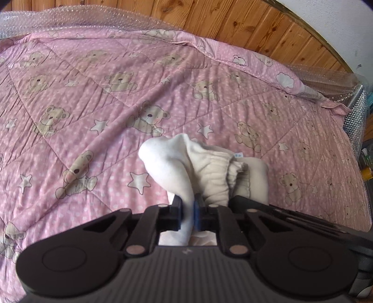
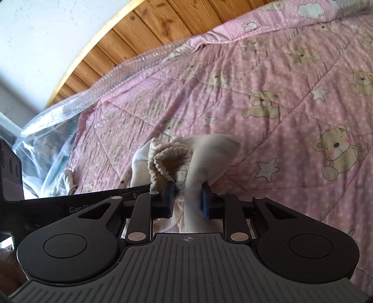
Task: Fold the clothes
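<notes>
The left gripper is clamped on one side of a cream garment. The right gripper is clamped on the other side, next to the elastic waistband. The garment hangs bunched between the two grippers, above the near edge of the quilt, probably to spread it before folding. I count one garment and two grippers.

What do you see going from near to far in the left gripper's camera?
left gripper pinching the cream garment → pink teddy-bear quilt → bubble wrap at the quilt's far edge → wooden wall panelling
</notes>
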Available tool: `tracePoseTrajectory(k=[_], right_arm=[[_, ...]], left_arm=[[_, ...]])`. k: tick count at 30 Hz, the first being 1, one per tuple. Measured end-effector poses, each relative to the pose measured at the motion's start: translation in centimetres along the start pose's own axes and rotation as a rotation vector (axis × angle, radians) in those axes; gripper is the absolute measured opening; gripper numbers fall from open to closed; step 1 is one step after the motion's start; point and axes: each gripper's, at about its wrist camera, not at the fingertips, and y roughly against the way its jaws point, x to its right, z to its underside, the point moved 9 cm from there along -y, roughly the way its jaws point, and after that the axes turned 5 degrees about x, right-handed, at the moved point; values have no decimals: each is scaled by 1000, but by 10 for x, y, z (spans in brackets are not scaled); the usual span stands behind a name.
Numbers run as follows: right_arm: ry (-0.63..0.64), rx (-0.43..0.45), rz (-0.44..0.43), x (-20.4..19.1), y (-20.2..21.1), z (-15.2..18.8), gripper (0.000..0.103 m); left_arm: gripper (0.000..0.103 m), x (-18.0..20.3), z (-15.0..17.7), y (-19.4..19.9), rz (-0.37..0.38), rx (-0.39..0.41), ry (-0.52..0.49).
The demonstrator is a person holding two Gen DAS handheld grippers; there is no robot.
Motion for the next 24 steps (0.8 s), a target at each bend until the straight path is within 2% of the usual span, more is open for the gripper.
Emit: tracePoseTrajectory(k=[4, 5, 7, 9, 10, 16, 18, 20, 22, 23, 24], right_arm=[[-4, -20, 66, 6, -2, 9, 22], [-9, -30, 83, 11, -5, 12, 23], [-32, -35, 112, 24, -6, 16, 34], [-68, -33, 128, 36, -6, 16, 42], [-82, -25, 130, 40, -4, 15, 43], [-160, 25, 119, 52, 7, 4, 52], [-193, 32, 81, 49, 7, 2, 61], [-210, 22, 39, 43, 3, 1, 63], [-192, -6, 33, 40, -7, 7, 66], [-180, -21, 34, 39, -12, 10, 66], [-168, -36, 35, 37, -17, 13, 54]], left_arm=[[11, -8, 6, -3, 32, -21, 14], [18, -11, 7, -5, 40, -27, 29], [30, -19, 8, -4, 62, -9, 73], [49, -24, 6, 0, 59, 10, 87], [53, -27, 5, 2, 56, 20, 92], [56, -38, 0, 11, 69, 47, 154], [65, -42, -1, 13, 88, 55, 198], [66, -46, 1, 6, 100, 38, 247], [65, -45, 6, -9, 124, 0, 284], [60, -43, 10, -17, 146, -21, 297], [43, -41, 13, -24, 155, -40, 307]])
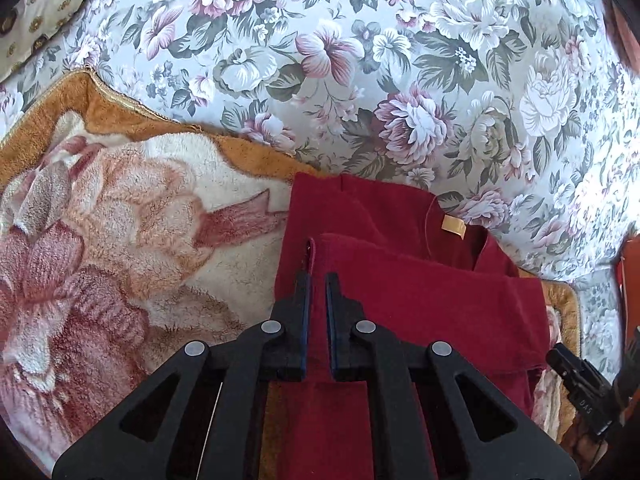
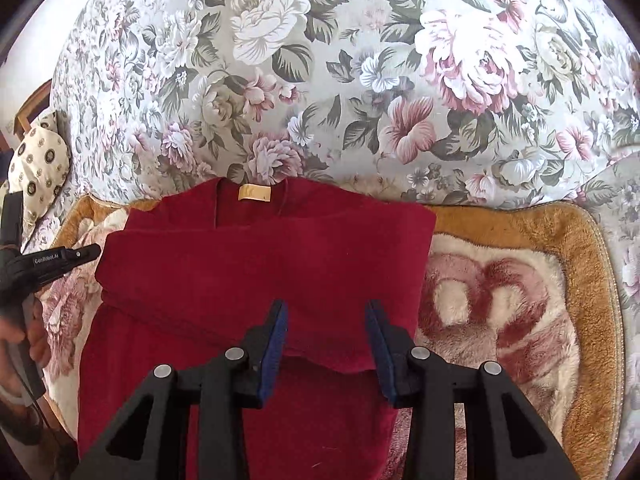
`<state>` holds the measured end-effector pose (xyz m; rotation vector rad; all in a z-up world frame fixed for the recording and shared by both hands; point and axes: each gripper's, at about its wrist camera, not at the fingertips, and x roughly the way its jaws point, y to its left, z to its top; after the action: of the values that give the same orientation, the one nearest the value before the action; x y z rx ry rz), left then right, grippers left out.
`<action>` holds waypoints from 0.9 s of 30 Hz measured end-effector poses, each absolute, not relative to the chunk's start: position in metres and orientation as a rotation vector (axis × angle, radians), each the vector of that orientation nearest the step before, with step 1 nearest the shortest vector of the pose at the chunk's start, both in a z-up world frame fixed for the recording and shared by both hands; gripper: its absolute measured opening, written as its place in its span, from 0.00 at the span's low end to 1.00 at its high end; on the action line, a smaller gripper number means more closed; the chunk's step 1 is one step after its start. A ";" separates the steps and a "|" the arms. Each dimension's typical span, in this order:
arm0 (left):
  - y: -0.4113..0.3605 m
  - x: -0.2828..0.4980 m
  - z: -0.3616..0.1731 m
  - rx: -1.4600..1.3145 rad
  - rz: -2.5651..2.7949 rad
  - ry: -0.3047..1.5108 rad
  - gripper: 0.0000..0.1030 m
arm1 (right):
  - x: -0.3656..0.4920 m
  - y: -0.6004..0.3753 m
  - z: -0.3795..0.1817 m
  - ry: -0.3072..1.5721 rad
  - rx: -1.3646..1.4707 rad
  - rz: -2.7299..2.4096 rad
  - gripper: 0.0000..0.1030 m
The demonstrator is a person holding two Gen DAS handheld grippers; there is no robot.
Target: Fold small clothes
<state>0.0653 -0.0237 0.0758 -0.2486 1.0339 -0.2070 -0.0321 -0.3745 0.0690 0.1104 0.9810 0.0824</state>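
A dark red garment (image 2: 248, 264) lies on a plush blanket, its collar with a tan label (image 2: 254, 193) at the far end and one sleeve folded across the chest. My left gripper (image 1: 318, 278) is nearly shut, with the edge of the folded red sleeve (image 1: 420, 292) between its fingers. My right gripper (image 2: 327, 306) is open and empty, hovering over the lower hem of the folded sleeve. The left gripper also shows at the left edge of the right wrist view (image 2: 60, 258). The right gripper shows at the right edge of the left wrist view (image 1: 576, 376).
The plush floral blanket (image 1: 120, 220) with an orange border lies on a floral bedsheet (image 2: 360, 80). A cream patterned pillow (image 2: 36, 168) sits at the far left. A red object (image 1: 630, 276) is at the right edge.
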 end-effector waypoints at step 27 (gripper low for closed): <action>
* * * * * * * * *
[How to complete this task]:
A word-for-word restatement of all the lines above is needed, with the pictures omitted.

[Solution to the problem]:
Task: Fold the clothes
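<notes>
The left gripper is clamped on one side of a cream garment. The right gripper is clamped on the other side, next to the elastic waistband. The garment hangs bunched between the two grippers, above the near edge of the quilt, probably to spread it before folding. I count one garment and two grippers.

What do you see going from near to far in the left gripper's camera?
left gripper pinching the cream garment → pink teddy-bear quilt → bubble wrap at the quilt's far edge → wooden wall panelling
</notes>
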Available tool: `tracePoseTrajectory(k=[_], right_arm=[[_, ...]], left_arm=[[_, ...]])`. k: tick count at 30 Hz, the first being 1, one per tuple. Measured end-effector poses, each relative to the pose measured at the motion's start: translation in centimetres along the start pose's own axes and rotation as a rotation vector (axis × angle, radians) in those axes; gripper is the absolute measured opening; gripper numbers fall from open to closed; step 1 is one step after the motion's start; point and axes: each gripper's, at about its wrist camera, not at the fingertips, and y roughly against the way its jaws point, x to its right, z to its underside, the point moved 9 cm from there along -y, roughly the way its jaws point, and after that the axes turned 5 degrees about x, right-handed, at the moved point; values have no decimals: each is scaled by 1000, but by 10 for x, y, z (spans in brackets are not scaled); the usual span stands behind a name.
Numbers run as follows: right_arm: ry (-0.63..0.64), rx (-0.43..0.45), rz (-0.44..0.43), x (-20.4..19.1), y (-20.2..21.1), z (-15.2..18.8), gripper (0.000..0.103 m); left_arm: gripper (0.000..0.103 m), x (-18.0..20.3), z (-15.0..17.7), y (-19.4..19.9), rz (-0.37..0.38), rx (-0.39..0.41), ry (-0.52..0.49).
The demonstrator is a person holding two Gen DAS handheld grippers; there is no robot.
Motion for the next 24 steps (0.8 s), a target at each bend until the straight path is within 2% of the usual span, more is open for the gripper.
Emit: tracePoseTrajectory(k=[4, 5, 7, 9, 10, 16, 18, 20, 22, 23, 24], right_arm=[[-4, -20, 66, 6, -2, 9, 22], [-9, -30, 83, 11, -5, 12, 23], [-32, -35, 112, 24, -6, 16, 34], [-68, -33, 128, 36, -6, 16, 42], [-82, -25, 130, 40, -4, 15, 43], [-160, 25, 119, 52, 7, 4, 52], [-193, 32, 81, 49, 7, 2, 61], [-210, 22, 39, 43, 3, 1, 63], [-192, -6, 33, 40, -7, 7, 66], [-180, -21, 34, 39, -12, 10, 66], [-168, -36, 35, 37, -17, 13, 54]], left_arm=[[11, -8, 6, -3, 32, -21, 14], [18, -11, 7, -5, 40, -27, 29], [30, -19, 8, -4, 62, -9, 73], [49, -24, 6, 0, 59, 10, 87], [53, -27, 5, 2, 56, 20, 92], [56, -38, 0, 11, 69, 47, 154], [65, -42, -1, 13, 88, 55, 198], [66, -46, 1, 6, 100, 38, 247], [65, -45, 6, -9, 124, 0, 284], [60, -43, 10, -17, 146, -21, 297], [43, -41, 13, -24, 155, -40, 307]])
`<state>` holds the measured end-effector pose (xyz m; rotation vector rad; all in a z-up world frame fixed for the recording and shared by both hands; point and axes: each gripper's, at about its wrist camera, not at the fingertips, and x roughly the way its jaws point, y to its left, z to its top; after the action: of the values that give the same orientation, the one nearest the value before the action; x y z rx ry rz), left then right, grippers left out.
`<action>` holds waypoints from 0.9 s of 30 Hz measured end-effector poses, each absolute, not relative to the chunk's start: position in metres and orientation as a rotation vector (axis × angle, radians), each the vector of that orientation nearest the step before, with step 1 nearest the shortest vector of the pose at the chunk's start, both in a z-up world frame fixed for the recording and shared by both hands; gripper: its absolute measured opening, written as its place in its span, from 0.00 at the span's low end to 1.00 at its high end; on the action line, a smaller gripper number means more closed; the chunk's step 1 is one step after its start. A ";" separates the steps and a "|" the arms. Each dimension's typical span, in this order:
arm0 (left):
  - y: -0.4113..0.3605 m
  - x: -0.2828..0.4980 m
  - z: -0.3616..0.1731 m
  - rx: -1.4600..1.3145 rad
  - rz: -2.5651..2.7949 rad
  - ry: -0.3047..1.5108 rad
  - gripper: 0.0000..0.1030 m
arm1 (right):
  - x: -0.3656..0.4920 m
  - y: -0.6004..0.3753 m
  - z: -0.3795..0.1817 m
  - ry: -0.3072..1.5721 rad
  - rx: -1.3646..1.4707 rad
  - rz: -2.7299..2.4096 rad
  - gripper: 0.0000..0.1030 m
The demonstrator is a person holding two Gen DAS handheld grippers; there is no robot.
Target: Fold small clothes
<state>0.0653 -0.0237 0.0758 -0.2486 1.0339 -0.2070 -0.0321 -0.3745 0.0690 0.1104 0.9810 0.0824</state>
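A dark red garment (image 2: 248, 264) lies on a plush blanket, its collar with a tan label (image 2: 254, 193) at the far end and one sleeve folded across the chest. My left gripper (image 1: 318, 278) is nearly shut, with the edge of the folded red sleeve (image 1: 420, 292) between its fingers. My right gripper (image 2: 327, 306) is open and empty, hovering over the lower hem of the folded sleeve. The left gripper also shows at the left edge of the right wrist view (image 2: 60, 258). The right gripper shows at the right edge of the left wrist view (image 1: 576, 376).
The plush floral blanket (image 1: 120, 220) with an orange border lies on a floral bedsheet (image 2: 360, 80). A cream patterned pillow (image 2: 36, 168) sits at the far left. A red object (image 1: 630, 276) is at the right edge.
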 end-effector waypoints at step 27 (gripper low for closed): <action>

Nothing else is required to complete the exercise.